Jika tidak segera ditindak, proyek TPT Desa Lawe Pinis berpotensi menjadi pintu masuk bagi kerusakan yang lebih besar dalam sistem pengelolaan Dana Desa di Aceh Tenggara. Warga meminta kejelasan, LSM sudah bersuara, dan fakta-fakta telah tersaji. Kini saatnya aparat penegak hukum turun tangan.
Atas kondisi tersebut, diduga telah terjadi pelanggaran terhadap Pasal 3 Undang-Undang Nomor 31 Tahun 1999 tentang Pemberantasan Tindak Pidana Korupsi yang berbunyi:
“Setiap orang yang dengan tujuan menguntungkan diri sendiri atau orang lain atau suatu korporasi, menyalahgunakan kewenangan, kesempatan, atau sarana yang ada padanya karena jabatan atau kedudukan… yang dapat merugikan keuangan negara atau perekonomian negara, dipidana seumur hidup atau pidana penjara paling singkat 1 tahun dan paling lama 20 tahun serta denda paling sedikit Rp50 juta dan paling banyak Rp1 miliar.”

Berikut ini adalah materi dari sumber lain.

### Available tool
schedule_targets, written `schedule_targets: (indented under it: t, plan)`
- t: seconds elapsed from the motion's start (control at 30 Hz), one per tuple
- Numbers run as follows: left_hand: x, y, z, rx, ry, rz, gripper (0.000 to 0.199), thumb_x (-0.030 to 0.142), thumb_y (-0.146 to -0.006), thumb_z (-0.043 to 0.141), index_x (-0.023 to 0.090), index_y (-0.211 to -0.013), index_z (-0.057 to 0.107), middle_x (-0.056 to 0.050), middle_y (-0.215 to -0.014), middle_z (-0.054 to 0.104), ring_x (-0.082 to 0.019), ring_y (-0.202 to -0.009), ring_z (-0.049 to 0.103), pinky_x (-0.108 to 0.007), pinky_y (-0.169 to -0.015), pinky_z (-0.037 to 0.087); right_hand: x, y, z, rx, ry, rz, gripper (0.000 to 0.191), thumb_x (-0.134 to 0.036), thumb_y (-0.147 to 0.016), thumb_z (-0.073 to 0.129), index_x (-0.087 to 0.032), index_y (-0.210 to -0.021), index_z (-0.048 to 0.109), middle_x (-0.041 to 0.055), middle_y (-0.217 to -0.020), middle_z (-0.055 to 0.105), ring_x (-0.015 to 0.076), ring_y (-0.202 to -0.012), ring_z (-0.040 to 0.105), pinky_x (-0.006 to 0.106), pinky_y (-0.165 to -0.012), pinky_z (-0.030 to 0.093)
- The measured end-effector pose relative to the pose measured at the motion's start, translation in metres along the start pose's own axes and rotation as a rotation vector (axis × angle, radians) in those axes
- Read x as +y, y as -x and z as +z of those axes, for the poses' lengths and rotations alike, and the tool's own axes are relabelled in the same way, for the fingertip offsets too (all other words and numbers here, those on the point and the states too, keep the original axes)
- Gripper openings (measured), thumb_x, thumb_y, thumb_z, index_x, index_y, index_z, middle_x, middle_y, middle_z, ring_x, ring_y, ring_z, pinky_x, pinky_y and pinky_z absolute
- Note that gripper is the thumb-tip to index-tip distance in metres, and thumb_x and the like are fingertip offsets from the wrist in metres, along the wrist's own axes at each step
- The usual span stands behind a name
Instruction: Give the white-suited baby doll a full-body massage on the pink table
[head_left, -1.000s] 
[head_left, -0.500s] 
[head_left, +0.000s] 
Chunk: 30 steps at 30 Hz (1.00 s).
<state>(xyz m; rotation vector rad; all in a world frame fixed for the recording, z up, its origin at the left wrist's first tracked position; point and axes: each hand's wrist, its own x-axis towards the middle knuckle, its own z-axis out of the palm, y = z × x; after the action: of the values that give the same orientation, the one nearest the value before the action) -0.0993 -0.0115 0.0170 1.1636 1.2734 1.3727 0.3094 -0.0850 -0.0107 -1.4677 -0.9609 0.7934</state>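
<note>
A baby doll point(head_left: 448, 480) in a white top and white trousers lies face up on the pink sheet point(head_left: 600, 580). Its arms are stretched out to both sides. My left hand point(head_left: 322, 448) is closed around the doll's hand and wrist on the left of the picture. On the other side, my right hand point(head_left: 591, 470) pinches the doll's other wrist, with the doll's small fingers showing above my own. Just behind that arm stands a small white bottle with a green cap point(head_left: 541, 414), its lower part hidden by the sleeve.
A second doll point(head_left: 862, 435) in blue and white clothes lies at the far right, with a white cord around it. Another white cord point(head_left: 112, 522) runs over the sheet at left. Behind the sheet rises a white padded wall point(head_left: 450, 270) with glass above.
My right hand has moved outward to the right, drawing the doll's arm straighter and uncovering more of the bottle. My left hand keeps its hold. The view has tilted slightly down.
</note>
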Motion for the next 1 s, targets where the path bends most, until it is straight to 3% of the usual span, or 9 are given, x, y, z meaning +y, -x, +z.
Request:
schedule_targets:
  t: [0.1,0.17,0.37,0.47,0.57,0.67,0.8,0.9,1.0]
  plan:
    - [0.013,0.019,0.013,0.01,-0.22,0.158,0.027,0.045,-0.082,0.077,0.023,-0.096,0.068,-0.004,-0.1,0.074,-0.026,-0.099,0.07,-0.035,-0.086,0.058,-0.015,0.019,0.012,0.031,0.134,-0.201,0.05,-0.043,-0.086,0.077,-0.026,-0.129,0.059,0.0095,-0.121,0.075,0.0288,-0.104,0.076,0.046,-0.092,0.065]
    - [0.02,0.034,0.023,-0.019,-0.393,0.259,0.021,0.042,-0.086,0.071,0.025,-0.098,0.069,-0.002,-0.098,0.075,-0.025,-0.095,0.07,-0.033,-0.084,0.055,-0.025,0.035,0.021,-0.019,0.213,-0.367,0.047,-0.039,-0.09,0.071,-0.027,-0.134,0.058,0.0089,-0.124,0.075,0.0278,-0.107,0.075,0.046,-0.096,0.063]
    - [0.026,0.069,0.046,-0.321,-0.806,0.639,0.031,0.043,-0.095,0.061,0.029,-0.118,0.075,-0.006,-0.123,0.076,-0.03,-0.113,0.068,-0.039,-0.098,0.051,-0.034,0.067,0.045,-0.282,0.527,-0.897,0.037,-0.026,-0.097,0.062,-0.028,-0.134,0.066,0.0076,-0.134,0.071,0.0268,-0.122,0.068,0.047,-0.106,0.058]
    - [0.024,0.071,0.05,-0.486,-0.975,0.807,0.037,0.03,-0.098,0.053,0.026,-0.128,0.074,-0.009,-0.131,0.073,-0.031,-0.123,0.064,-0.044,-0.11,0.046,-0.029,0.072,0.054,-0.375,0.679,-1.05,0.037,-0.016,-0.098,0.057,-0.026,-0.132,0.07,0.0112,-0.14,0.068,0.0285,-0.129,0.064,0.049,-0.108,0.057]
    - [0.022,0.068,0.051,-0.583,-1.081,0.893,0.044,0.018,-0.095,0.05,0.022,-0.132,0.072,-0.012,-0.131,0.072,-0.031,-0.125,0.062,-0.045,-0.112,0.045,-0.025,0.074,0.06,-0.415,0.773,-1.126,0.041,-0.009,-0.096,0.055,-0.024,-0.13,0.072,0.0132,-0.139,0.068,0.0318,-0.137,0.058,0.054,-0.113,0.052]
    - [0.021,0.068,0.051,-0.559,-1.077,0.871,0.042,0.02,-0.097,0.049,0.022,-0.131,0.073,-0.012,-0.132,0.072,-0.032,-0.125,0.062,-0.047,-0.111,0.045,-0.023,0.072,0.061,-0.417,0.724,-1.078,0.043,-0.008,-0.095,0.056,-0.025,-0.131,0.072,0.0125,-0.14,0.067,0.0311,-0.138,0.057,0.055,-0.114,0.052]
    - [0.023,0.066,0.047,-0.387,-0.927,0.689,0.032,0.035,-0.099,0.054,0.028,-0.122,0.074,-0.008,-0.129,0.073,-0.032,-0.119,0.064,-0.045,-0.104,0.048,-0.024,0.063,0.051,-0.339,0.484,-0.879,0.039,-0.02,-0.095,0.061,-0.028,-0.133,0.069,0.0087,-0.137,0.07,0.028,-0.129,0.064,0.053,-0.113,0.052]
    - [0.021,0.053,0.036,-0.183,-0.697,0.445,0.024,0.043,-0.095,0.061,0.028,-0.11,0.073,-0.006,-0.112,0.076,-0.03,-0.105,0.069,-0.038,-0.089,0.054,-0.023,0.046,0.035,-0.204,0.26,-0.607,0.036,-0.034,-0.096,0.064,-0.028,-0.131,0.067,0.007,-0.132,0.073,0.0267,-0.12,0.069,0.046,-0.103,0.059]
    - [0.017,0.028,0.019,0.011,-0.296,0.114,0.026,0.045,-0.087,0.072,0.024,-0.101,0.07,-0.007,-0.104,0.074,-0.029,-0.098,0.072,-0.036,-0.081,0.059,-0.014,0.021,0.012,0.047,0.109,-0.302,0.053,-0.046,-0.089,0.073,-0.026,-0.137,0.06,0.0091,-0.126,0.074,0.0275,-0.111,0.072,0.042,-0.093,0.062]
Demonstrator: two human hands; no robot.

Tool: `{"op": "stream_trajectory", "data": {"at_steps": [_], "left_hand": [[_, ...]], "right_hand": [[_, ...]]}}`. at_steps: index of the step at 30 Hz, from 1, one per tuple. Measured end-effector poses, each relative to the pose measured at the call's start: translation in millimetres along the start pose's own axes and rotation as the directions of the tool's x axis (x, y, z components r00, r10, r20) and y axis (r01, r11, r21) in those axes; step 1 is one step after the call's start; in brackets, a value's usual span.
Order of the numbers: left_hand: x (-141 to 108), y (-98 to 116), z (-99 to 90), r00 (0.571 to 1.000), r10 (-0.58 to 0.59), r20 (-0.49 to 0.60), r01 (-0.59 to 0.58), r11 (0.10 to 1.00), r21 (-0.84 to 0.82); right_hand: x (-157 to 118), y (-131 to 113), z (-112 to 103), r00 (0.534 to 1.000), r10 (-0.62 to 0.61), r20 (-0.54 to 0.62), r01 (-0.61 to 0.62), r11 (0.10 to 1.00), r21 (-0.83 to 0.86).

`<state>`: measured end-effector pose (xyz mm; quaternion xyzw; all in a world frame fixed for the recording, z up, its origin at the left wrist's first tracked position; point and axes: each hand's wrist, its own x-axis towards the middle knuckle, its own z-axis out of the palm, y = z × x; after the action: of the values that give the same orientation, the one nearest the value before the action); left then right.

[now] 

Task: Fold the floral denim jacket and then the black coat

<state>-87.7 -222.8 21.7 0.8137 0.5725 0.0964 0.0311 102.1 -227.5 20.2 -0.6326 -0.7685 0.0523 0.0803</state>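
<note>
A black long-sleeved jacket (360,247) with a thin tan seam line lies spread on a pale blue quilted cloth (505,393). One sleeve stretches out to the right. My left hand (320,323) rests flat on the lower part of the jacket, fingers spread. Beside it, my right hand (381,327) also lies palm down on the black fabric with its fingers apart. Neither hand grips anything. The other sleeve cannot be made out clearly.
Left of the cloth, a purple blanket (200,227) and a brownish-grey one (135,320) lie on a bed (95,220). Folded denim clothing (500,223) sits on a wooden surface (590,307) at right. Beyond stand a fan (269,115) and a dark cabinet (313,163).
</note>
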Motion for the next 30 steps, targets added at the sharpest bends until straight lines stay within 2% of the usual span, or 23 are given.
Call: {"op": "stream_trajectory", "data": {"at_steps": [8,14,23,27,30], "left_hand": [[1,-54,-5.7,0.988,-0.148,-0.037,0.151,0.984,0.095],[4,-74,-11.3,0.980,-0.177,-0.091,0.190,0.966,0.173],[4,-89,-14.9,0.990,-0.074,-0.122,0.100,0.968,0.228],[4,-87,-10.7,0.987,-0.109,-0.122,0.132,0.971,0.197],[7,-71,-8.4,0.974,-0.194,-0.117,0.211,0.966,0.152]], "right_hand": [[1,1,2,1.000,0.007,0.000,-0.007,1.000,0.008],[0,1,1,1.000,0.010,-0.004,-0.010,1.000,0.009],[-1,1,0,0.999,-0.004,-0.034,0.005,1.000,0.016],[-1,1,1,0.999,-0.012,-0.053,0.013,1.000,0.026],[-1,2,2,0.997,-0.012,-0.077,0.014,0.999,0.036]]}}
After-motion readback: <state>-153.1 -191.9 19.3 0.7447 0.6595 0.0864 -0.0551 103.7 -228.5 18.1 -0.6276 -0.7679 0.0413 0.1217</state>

Selain itu, proyek ini juga melanggar Permendesa PDTT Nomor 13 Tahun 2023 tentang Prioritas Penggunaan Dana Desa, khususnya pada prinsip penggunaan Dana Desa untuk kegiatan yang bermanfaat, berkelanjutan, dan sesuai kaidah teknis pekerjaan. Pekerjaan tanpa pondasi jelas tidak memenuhi prinsip tersebut dan menjadi bentuk pengabaian terhadap aturan yang berlaku.